PROMPT:
The data is to be reproduced in full and without error.

RECORDED DATA:
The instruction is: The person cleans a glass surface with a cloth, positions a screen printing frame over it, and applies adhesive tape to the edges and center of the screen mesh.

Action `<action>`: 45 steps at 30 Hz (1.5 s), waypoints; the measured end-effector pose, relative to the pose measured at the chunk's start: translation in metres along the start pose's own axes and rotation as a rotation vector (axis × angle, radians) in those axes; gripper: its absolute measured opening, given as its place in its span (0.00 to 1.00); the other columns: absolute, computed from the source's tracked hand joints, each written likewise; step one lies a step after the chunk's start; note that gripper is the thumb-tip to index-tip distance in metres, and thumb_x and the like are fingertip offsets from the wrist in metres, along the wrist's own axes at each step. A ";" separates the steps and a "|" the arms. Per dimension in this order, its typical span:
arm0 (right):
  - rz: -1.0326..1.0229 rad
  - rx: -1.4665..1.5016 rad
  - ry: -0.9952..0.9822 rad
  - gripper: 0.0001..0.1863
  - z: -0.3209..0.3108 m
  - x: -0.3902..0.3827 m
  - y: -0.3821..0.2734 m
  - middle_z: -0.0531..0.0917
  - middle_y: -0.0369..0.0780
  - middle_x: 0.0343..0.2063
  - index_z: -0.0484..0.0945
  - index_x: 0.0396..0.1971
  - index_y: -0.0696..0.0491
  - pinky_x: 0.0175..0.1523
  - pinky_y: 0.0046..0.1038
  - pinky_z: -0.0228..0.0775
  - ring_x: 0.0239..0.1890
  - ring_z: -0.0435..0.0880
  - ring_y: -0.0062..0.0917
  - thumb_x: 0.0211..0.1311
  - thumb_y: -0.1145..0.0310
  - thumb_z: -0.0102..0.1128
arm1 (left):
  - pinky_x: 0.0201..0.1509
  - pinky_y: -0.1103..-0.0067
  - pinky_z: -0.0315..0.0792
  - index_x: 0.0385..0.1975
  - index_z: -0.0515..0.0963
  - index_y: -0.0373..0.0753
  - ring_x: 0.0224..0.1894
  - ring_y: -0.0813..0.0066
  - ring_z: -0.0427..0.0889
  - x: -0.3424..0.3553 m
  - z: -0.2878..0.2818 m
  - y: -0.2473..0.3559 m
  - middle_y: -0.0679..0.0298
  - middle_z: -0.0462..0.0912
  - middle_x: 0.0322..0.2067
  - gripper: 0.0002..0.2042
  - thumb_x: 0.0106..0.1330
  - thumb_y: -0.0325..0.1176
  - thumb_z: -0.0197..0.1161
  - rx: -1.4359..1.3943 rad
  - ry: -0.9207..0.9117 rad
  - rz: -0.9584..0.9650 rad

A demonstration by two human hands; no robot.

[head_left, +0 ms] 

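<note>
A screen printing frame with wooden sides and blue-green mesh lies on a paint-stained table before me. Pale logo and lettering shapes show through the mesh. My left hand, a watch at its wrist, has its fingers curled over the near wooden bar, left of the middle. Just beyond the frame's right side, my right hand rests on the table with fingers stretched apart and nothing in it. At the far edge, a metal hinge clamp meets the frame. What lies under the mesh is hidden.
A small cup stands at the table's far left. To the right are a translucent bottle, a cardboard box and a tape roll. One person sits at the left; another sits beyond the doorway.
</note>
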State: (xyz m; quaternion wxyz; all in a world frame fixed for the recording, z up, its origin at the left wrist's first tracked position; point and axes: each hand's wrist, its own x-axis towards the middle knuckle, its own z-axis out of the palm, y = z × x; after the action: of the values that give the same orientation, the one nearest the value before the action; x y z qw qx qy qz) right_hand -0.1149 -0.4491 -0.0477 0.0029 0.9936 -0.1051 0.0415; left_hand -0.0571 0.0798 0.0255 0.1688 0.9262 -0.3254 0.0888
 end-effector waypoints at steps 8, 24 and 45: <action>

ANSWER SECTION:
The instruction is: The person cleans a glass surface with a cloth, positions a screen printing frame over it, and applies adhesive tape to the edges and center of the screen mesh.

Action `<action>`: 45 steps at 30 Hz (1.5 s), waypoints; the measured end-effector pose, relative to the pose measured at the chunk's start: translation in metres along the start pose's own axes and rotation as a rotation vector (axis × angle, radians) in those axes; gripper: its absolute measured opening, given as its place in its span (0.00 to 1.00); the other columns: absolute, computed from the source's tracked hand joints, each written likewise; step one lies a step after the chunk's start; note that gripper is the thumb-tip to index-tip distance in metres, and thumb_x and the like are fingertip offsets from the wrist in metres, along the wrist's own axes at each step. A ";" separates the steps and a "|" the arms. Per dimension in this order, its typical span:
arm0 (right):
  - rz: -1.0326..1.0229 rad
  - rx: -1.4665..1.5016 rad
  - ry: -0.9952..0.9822 rad
  - gripper: 0.0001..0.1863
  - z: -0.3209..0.3108 m
  - x: -0.3902..0.3827 m
  - y: -0.3821..0.2734 m
  - middle_z: -0.0531..0.0917
  - middle_y: -0.0369..0.0780
  - middle_x: 0.0343..0.2063
  - index_z: -0.0484..0.0945
  - index_x: 0.0396..0.1971
  - index_y: -0.0696..0.0491
  - pinky_x: 0.0175..0.1523
  - pinky_y: 0.0046..0.1038
  - pinky_z: -0.0228..0.0775
  - ring_x: 0.0239..0.1890
  - ring_z: -0.0435..0.0880
  - ring_y: -0.0062..0.0917
  - thumb_x: 0.0211..0.1311
  - thumb_y: -0.1145..0.0310
  - thumb_z: -0.0102..0.1128
arm1 (left):
  - pinky_x: 0.0201..0.1509
  - pinky_y: -0.1103..-0.0067
  - pinky_z: -0.0315..0.0792
  - index_x: 0.0385..0.1975
  - index_z: -0.0515..0.0963
  - index_y: -0.0373..0.0753
  - ring_x: 0.0224..0.1894
  - ring_y: -0.0813..0.0066
  - ring_z: -0.0427..0.0889
  - x: -0.3424..0.3553 m
  - z: -0.2878..0.2818 m
  - y: -0.2473..0.3559 m
  - middle_y: -0.0679..0.0298
  - middle_z: -0.0462..0.0912
  - middle_x: 0.0322..0.2067
  - gripper: 0.0002..0.2042
  - thumb_x: 0.0106..0.1330
  - thumb_y: -0.0325..0.1176
  - thumb_z: -0.0197..0.1161
  - rx: -1.4359..1.3943 rad
  - ry: -0.9207..0.9117 rad
  - rz: -0.9584..0.9650 rad

A demonstration by two human hands; no robot.

[head_left, +0 ms] 

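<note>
A screen printing frame with wooden sides and blue-green mesh lies on a paint-stained table before me. Pale logo and lettering shapes show through the mesh. My left hand, a watch at its wrist, has its fingers curled over the near wooden bar, left of the middle. Just beyond the frame's right side, my right hand rests on the table with fingers stretched apart and nothing in it. At the far edge, a metal hinge clamp meets the frame. What lies under the mesh is hidden.
A small cup stands at the table's far left. To the right are a translucent bottle, a cardboard box and a tape roll. One person sits at the left; another sits beyond the doorway.
</note>
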State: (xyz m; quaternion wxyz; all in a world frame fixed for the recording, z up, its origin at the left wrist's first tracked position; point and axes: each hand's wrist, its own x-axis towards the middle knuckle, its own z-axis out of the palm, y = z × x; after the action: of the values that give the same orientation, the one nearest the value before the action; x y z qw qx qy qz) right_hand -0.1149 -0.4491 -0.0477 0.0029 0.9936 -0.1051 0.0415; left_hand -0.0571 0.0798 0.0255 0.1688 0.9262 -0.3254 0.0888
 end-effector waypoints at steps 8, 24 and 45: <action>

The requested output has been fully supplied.